Siddhartha Ahluwalia 52:54

And right now, by the time you went for your fund three, which was 120 million right?

 

Ashish Fafadia 53:00

The fund three was 102 Million.

 

Siddhartha Ahluwalia 53:02

Okay. And which year was this? You started raising this?

 

Ashish Fafadia 53:05

2018, We started raising an h1. We did the first close in September 2018.

 

Siddhartha Ahluwalia 53:13

And when was the final close done?

 

Ashish Fafadia 53:15

Final close, was done at the end of ‘19.

 

Siddhartha Ahluwalia 53:22

So almost 24 months again?

 

Ashish Fafadia 53:25

You’re talking about marketing plus the closure. But broadly, if you take the fundraise period, that is actually from the point where you’ve done the first close till the final close that has been shrinking significantly. what it looked like almost a 21-22 month period for fund one came down a little in fund two. Fund three that came down a little bit. Fund four that was in a lesser period, we raised 3x, that money.

 

Siddhartha Ahluwalia 53:54

Fund three was 102, closed in 2019.

 

Ashish Fafadia 53:58

That’s right. So it took us a good 14 months from that phase of first clause to final clause.

 

Siddhartha Ahluwalia 54:06

And the same things that worked in fund 2 the four points work. Exactly the same in fund 3.

 

Ashish Fafadia 54:13

With a little more intensity. A little more validation. The four point story what looked like the fund two. You were able to corroborate all of that.
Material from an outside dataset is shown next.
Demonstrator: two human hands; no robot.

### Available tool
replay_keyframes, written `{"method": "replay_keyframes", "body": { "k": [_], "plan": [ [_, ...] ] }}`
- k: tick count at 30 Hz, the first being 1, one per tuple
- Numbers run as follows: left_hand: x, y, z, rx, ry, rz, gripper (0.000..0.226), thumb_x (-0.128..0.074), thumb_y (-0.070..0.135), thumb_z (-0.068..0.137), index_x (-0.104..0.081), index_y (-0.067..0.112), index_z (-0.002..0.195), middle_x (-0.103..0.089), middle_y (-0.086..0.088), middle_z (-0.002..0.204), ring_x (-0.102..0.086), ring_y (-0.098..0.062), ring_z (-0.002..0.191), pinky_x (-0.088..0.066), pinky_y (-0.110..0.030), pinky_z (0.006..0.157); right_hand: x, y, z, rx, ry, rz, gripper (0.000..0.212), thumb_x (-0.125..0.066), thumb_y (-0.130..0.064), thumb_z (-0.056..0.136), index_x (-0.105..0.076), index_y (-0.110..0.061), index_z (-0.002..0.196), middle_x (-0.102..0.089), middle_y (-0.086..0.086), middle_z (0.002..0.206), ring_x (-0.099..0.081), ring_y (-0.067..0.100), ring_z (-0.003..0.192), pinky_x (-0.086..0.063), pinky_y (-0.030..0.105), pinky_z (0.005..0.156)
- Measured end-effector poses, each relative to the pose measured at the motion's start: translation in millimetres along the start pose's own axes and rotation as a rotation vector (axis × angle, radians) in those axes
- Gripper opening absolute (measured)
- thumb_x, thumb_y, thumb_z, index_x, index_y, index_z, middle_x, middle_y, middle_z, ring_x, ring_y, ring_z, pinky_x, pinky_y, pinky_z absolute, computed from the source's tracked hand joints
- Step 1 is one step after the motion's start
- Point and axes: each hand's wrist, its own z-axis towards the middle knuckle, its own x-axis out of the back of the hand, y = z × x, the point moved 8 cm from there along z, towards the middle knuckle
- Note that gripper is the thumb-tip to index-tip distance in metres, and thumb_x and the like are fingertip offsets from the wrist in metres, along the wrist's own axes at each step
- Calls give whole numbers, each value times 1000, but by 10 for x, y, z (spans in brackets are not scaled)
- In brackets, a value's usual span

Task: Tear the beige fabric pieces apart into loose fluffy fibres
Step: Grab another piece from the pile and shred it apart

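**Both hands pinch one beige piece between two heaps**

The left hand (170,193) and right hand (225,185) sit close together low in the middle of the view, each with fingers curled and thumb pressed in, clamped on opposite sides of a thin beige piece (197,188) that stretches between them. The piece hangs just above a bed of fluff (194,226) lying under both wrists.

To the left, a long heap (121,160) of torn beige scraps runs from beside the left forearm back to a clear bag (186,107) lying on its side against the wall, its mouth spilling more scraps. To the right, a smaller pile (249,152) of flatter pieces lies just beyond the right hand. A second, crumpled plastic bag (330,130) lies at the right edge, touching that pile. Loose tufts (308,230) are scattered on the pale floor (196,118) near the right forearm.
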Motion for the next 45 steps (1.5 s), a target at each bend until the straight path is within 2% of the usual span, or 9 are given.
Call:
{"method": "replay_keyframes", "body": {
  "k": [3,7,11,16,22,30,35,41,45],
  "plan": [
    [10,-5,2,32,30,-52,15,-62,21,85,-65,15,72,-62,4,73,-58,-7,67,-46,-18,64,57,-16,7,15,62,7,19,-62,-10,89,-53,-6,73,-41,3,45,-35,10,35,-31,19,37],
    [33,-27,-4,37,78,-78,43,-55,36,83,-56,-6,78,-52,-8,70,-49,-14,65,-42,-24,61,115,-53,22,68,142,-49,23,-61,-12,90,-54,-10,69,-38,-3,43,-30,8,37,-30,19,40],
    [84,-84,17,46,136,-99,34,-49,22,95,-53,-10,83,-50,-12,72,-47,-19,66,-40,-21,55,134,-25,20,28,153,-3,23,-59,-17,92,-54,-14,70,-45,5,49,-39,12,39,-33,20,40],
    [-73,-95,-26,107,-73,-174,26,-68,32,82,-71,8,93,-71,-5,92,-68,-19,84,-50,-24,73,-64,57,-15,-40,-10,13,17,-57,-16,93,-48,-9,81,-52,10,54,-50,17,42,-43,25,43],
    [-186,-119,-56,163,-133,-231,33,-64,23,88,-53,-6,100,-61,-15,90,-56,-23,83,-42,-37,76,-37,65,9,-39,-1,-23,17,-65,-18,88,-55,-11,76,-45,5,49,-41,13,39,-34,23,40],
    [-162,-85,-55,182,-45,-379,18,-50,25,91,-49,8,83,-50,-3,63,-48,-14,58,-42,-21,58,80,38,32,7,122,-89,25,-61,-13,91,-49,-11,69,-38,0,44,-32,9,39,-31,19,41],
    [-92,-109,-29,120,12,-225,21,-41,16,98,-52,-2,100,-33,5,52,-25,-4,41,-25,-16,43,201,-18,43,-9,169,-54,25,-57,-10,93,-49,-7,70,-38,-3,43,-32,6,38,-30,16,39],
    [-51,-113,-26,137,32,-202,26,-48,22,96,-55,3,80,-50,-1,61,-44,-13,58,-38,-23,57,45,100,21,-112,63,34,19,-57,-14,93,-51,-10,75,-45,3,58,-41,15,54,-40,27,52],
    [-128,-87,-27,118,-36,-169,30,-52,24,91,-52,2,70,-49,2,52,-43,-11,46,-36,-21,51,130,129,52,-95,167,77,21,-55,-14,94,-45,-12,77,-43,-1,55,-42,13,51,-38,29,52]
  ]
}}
Plus, you were able to enhance the story as well, because you had added to the portfolio successes, your DPI in font one had moved even further higher up and it looked like your fund one rest of the MOIC(Multiple on Invested Capital) that were built out looks like convertible to a DPI it doesn’t look like a flaky vision 2 or 5x. It looks like yeah, you can build it out 2 or 5x. So there was a lot more validation to the story. It is exactly like a series B and now you’re moving into the acceleration and the growth mode. And that’s what it showed the LP base, completely institutionalised here in fund two, there were still some corporate leases and not only 10-15%, they were out of the institutions also not everybody was like perfectly IRR driven institution with the proper diligence expectation you had about another 10-15%, who were still following on and making a judgement call on others who had led around. Here, in fund three, six investors constituted $82 million. So in fund two, you had $60 million. In fund three, you had six institutions, pretty much rounding off to 82 million. So it is a big, significant difference visa via fund two.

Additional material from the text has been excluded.